Para santri terpilih harus dididik dan dilatih betul-betul mengenai pengecekan suhu tubuh, antisipasi dan langkah pertama ketika ada santri yang memiliki gejala seperti apa, dan sebagainya.


Hal yang terpenting, menurutnya, adalah membuat panduan mengenai cara mengidentifikasi gejala-gejala Covid seperti apa, seperti panas, anosmia dan sebagainya. Tidak hanya itu, panduan tersebut juga harus memberikan penjelasan mengenai tempat terbaik untuk santri dan wali bertemu, posisi tidur, dan sebagainya.


Dukungan Akses Kesehatan


Penguatan akses kesehatan bagi pesantren juga perlu mendapat dukungan kuat dari berbagai pihak. Di Komisi IX, katanya, tengah didiskusikan dengan Kementerian Kesehatan untuk membuka lagi program untuk pesantren, yaitu Pusat Kesehatan Pondok Pesantren.


“Kita meminta dukungan dari Kementrian Agama dan PBNU untuk bagaimana ini bisa dikabulkan. Dalam artian, kita bisa mendapatkan penguatan untuk bisa mengakses kesehatan bagi pesantren,” katanya.

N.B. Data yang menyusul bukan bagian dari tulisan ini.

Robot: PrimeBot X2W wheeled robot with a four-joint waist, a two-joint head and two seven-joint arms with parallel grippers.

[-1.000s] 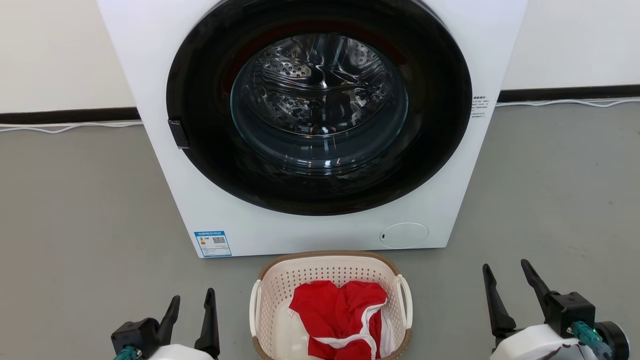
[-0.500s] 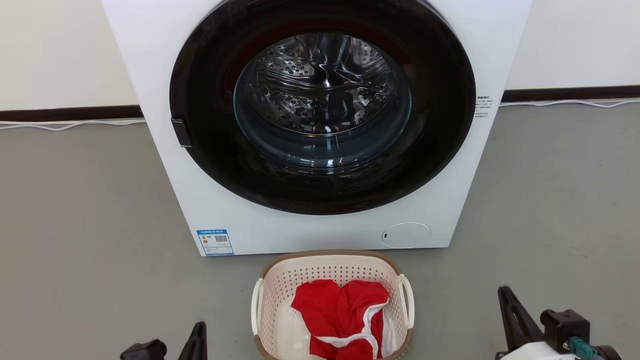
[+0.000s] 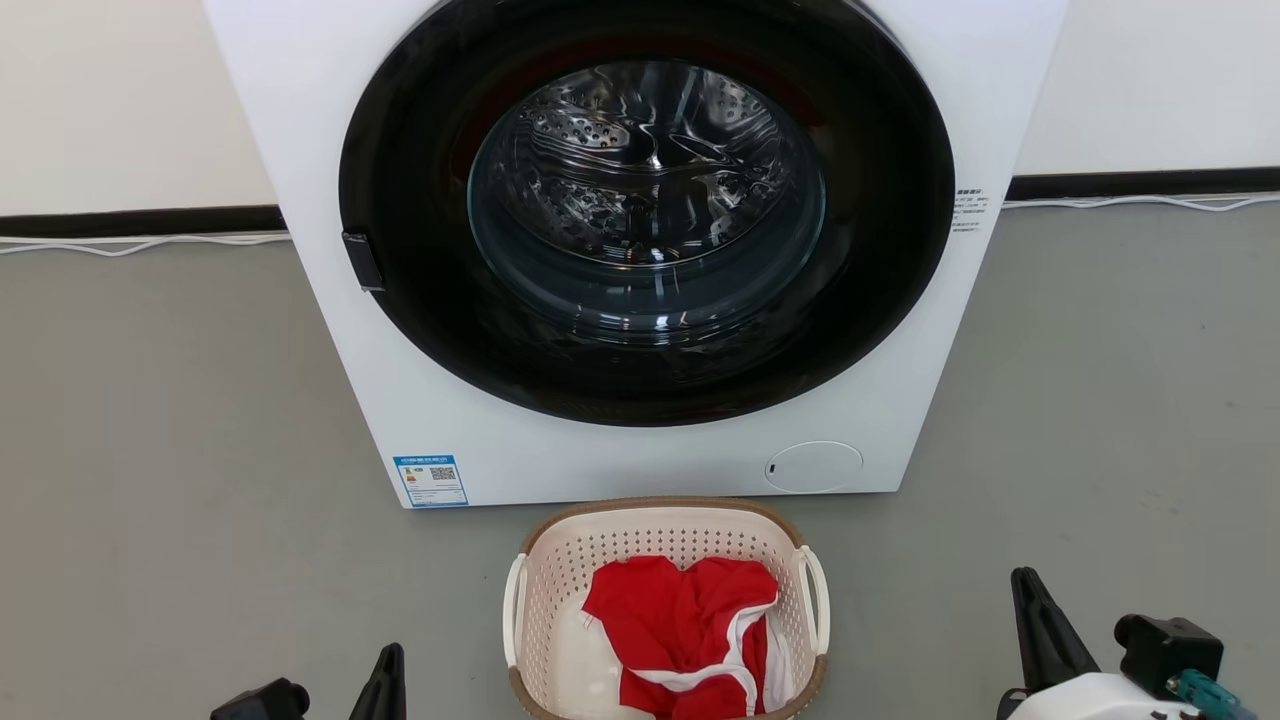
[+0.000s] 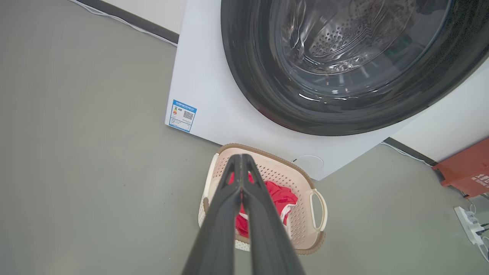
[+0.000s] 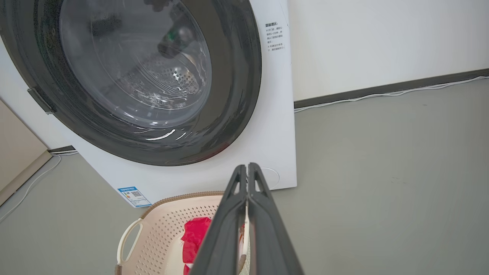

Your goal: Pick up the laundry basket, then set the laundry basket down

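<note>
We have closed both hands since a second ago: left hand (image 4: 241, 160) and right hand (image 5: 247, 168) now sit fingers together, holding nothing. The basket (image 3: 560, 560) rests on the floor before the washer (image 3: 330, 330), handles ungrasped, so we must reopen.

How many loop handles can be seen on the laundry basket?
2. One handle is on the left side of the laundry basket, the other handle on its right side. None seems hidden.
</note>
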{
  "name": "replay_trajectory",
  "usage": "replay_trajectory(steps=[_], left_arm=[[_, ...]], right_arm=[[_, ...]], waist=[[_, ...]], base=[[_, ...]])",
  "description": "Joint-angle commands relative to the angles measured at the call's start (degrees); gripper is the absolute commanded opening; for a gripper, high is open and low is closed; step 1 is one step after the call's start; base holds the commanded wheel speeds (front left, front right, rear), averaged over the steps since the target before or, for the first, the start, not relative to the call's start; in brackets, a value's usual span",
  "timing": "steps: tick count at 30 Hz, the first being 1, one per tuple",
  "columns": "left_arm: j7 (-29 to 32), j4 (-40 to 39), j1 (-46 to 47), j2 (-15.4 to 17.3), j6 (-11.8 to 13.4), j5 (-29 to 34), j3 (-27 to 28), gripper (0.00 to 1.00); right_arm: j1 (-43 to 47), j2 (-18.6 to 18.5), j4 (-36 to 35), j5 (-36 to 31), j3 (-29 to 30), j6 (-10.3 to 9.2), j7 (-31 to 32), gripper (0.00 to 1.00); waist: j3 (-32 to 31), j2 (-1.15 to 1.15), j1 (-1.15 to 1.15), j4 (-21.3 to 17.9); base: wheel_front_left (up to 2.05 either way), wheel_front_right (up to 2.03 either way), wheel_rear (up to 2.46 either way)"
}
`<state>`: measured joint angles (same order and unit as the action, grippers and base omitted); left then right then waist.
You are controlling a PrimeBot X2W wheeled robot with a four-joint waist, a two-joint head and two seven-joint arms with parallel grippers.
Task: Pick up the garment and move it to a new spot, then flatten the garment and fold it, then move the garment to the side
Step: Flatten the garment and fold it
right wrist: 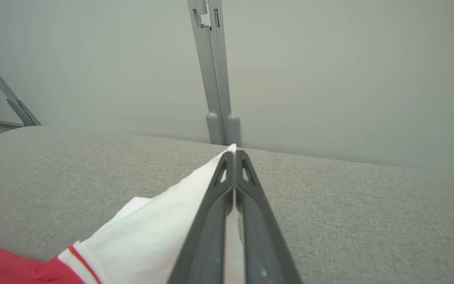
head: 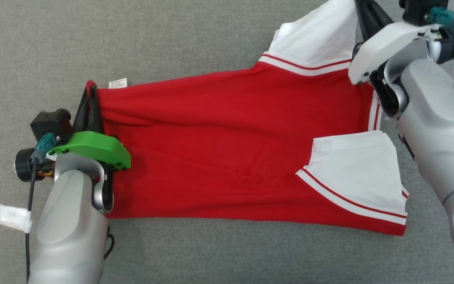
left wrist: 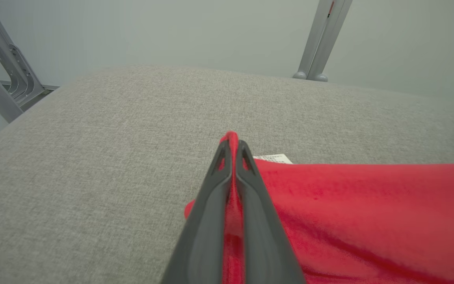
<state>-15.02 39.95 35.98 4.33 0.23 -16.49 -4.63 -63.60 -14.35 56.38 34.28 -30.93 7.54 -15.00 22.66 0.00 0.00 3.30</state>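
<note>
The garment (head: 219, 142), a red T-shirt with white sleeves, lies spread sideways across the grey surface, hem to the left and collar to the right. My left gripper (head: 90, 90) is shut on the far corner of its red hem, beside the small white label (head: 118, 83); in the left wrist view red cloth (left wrist: 369, 213) shows pinched between the dark fingers (left wrist: 233, 148). My right gripper (right wrist: 235, 152) is shut on the far white sleeve (head: 317, 35), with white fabric (right wrist: 164, 221) caught between its fingers. The near sleeve (head: 357, 173) lies folded in over the body.
The grey fabric surface (head: 172, 35) stretches around the shirt on all sides. Grey metal frame posts (right wrist: 215, 79) stand past its far edge against a pale wall, and another post (left wrist: 321, 39) is seen beyond the edge in the left wrist view. A white strap (head: 2, 215) hangs at lower left.
</note>
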Motion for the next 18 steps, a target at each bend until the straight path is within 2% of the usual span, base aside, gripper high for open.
replay_trajectory(steps=[1, 6, 10, 18], left_arm=[[-0.2, -0.1, -1.5, 0.7, -0.6, 0.8, 0.9, 0.00], [-0.2, -0.2, -6.2, 1.3, -1.8, 2.1, 3.3, 0.00], [-0.2, -0.8, -10.1, 1.3, -2.6, 2.7, 5.6, 0.00], [-0.2, -1.8, -18.1, 0.6, -3.8, 4.7, 8.7, 0.00]], right_arm=[[3.2, -0.8, -2.3, 0.7, 0.3, -0.11, -0.2, 0.00], [13.9, -1.7, -12.4, 4.0, 1.7, -0.10, -0.2, 0.00], [22.6, -1.0, -18.5, 6.4, 2.9, -0.10, -0.2, 0.00], [36.1, 1.7, -24.8, 8.7, 5.2, -0.10, -0.2, 0.00]], waist=[[-3.4, 0.00, 0.00, -3.0], [-6.6, 0.00, 0.00, -4.9], [-9.2, 0.00, 0.00, -6.3], [-14.1, 0.00, 0.00, -8.4]], base=[[0.00, 0.00, 0.00], [0.00, 0.00, 0.00], [0.00, 0.00, 0.00], [0.00, 0.00, 0.00]])
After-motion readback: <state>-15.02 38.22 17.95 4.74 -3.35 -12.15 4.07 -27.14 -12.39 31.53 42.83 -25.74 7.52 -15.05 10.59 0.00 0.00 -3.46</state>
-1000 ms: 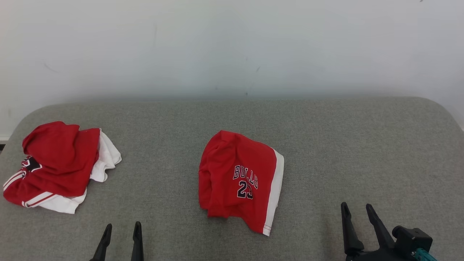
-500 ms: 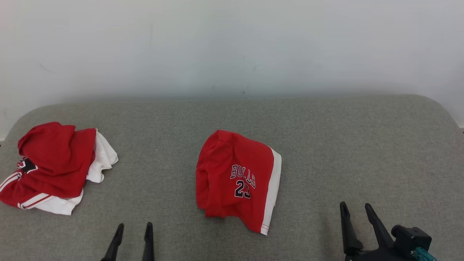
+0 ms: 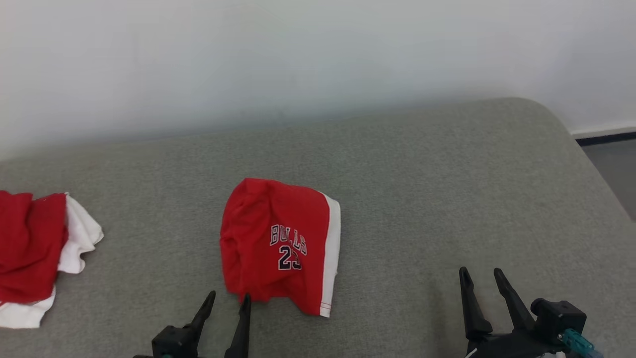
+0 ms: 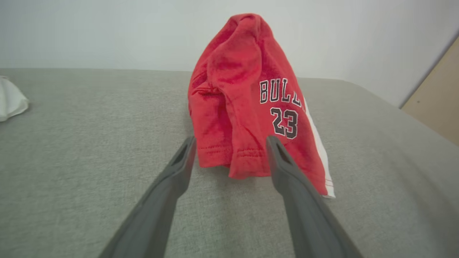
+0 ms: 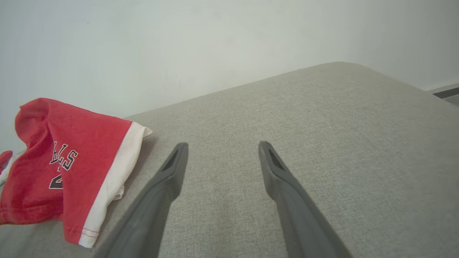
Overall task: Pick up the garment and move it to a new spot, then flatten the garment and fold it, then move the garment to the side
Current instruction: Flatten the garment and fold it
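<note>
Left arm: the left gripper (image 3: 229, 297) sits low at the bottom of the head view. Its fingers point up the view and lean slightly right. The jaws stand wide apart and nothing is clamped between them. The tips reach the near edge of the garment (image 3: 278, 243). In the left wrist view the left gripper (image 4: 231, 141) has one fingertip on each side of the garment's (image 4: 244, 93) near hem, with a folded corner of hem lying in the gap. Whether either tip touches the cloth cannot be told.

Right arm: the right gripper (image 3: 480, 273) is at the lower right of the head view, fingers pointing up and leaning left. Its jaws are also spread wide and empty. In the right wrist view the right gripper (image 5: 223, 145) hangs over bare upholstery, well apart from the garment (image 5: 71, 154), which lies off to that view's left.

Task item: the garment is red with a white side band and a dark "BULLS 23" print. It lies crumpled in a loose heap on the grey fabric surface (image 3: 422, 199), a little left of centre in the head view, with the white band on its right side.

Other items: a red-and-white pile (image 3: 30, 248) of cloth lies on the same surface at the far left, cut off by the frame edge and well apart from the garment. A pale wall (image 3: 298, 59) stands behind the surface.
</note>
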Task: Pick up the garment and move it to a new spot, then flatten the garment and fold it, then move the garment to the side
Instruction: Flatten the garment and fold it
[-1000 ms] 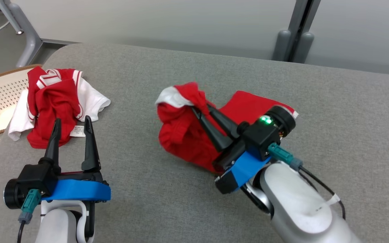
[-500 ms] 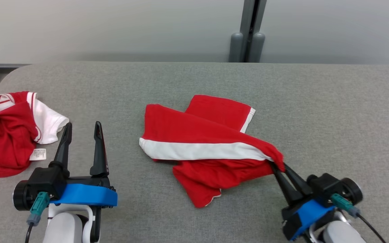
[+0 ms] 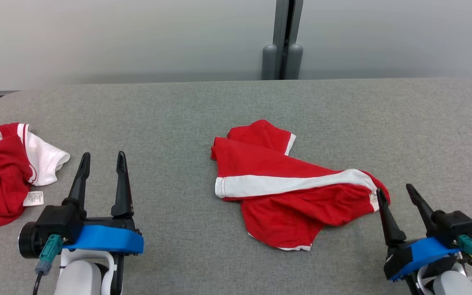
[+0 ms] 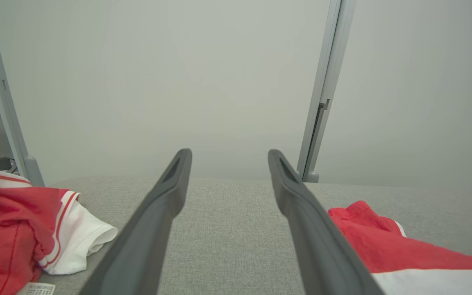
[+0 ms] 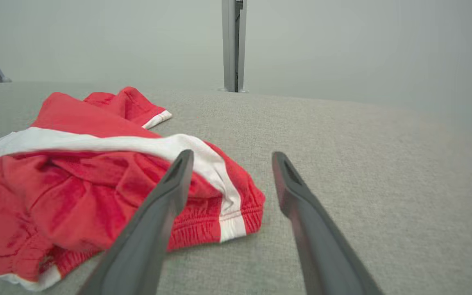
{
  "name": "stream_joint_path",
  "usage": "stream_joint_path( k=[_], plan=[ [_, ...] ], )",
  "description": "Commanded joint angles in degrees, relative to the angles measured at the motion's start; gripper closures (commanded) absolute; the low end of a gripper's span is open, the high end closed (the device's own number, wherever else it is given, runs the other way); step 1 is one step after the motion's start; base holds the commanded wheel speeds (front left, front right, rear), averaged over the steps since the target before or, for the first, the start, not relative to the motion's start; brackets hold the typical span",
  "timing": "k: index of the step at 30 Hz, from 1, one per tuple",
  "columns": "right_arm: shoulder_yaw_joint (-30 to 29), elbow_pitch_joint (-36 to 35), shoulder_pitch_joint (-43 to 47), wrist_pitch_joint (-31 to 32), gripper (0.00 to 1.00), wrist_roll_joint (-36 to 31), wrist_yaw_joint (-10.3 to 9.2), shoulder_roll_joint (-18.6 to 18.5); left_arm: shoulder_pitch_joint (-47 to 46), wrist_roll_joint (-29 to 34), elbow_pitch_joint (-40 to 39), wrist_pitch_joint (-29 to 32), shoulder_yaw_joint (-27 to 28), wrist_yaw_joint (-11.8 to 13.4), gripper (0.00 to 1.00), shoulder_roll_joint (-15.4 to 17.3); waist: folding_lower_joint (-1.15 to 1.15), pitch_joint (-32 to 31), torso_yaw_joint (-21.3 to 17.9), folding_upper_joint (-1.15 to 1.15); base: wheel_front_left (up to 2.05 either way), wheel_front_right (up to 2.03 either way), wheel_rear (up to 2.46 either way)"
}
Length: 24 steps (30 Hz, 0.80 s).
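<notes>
Head view has the crumpled red fabric shorts with a white stripe [image 3: 285, 205] lying centrally on the grey fabric-covered table [image 3: 178, 119], at ten o'clock from the empty, wide-spread right gripper [image 3: 394, 188]; probably soft, light and limp, they look best pinched at the near waistband corner, while the left gripper [image 3: 103, 154] likewise gapes empty.

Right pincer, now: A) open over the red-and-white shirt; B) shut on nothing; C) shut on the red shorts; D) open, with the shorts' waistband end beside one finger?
D: the right pincer has its fingers apart with only grey surface between them, the red shorts lying beside it.
</notes>
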Motion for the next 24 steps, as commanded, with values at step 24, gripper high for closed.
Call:
stream_joint_path(
  k=[24],
  plan=[
    [-1.73, -14.43, 0.61, -0.03, 0.00, -1.35, 0.01, 7.08, -0.52, 1.82, 0.63, -0.15, -0.93, -0.18, 0.00, -0.15, 0.00, 0.55, -1.17, 0.00, 0.00, 0.00, 0.00]
  ],
)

Misalnya, seluruh santri mendapatkan BPJS kesehatan dan pembuatan klinik pesantren. Jadi kegiatan BPJS Kesehatan bukan hanya sosialisasi, tetapi langsung clear bagaimana BPJS itu bisa berperan untuk santri dan klinik-klinik yang ada itu bisa menjadi klinik akses pertama sehingga santri tidak perlu keluar pesantren, cukup di Puskesmas pertama itu.